PME-1 protects extracellular signal-regulated kinase pathway activity from protein phosphatase 2A-mediated inactivation in human malignant glioma
Puustinen, Pietri Junttila, Melissa R Vanhatupa, Sari Sablina, Anna Hector, Melissa E Teittinen, Kaisa Raheem, Olayinka Ketola, Kirsi Lin, Shujun Kast, Juergen Haapasalo, Hannu Hahn, William C Westermarck, Jukka # ×
Cancer Research vol:69 issue:7 pages:2870-2877
Extracellular signal-regulated kinase (ERK)/mitogen-activated protein kinase pathway activity is regulated by the antagonist function of activating kinases and inactivating protein phosphatases.

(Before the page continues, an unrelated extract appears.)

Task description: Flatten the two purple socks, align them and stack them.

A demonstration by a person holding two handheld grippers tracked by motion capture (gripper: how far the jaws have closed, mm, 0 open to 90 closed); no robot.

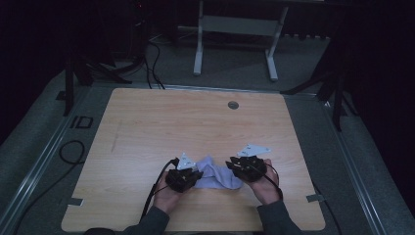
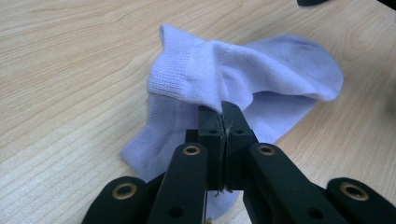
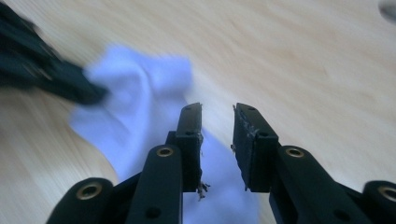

Sustained ERK pathway activity is commonly observed in human malignancies; however, the mechanisms by which the pathway is protected from phosphatase-mediated inactivation in the tumor tissue remain obscure. Here, we show that methylesterase PME-1-mediated inhibition of the protein phosphatase 2A promotes basal ERK pathway activity and is required for efficient growth factor response. Mechanistically, PME-1 is shown to support ERK pathway signaling upstream of Raf, but downstream of growth factor receptors and protein kinase C. In malignant gliomas, PME-1 expression levels correlate with both ERK activity and cell proliferation in vivo. Moreover, PME-1 expression significantly correlates with disease progression in human astrocytic gliomas (n=222). Together, these observations identify PME-1 expression as one mechanism by which ERK pathway activity is maintained in cancer cells and suggest an important functional role for PME-1 in the disease progression of human astrocytic gliomas.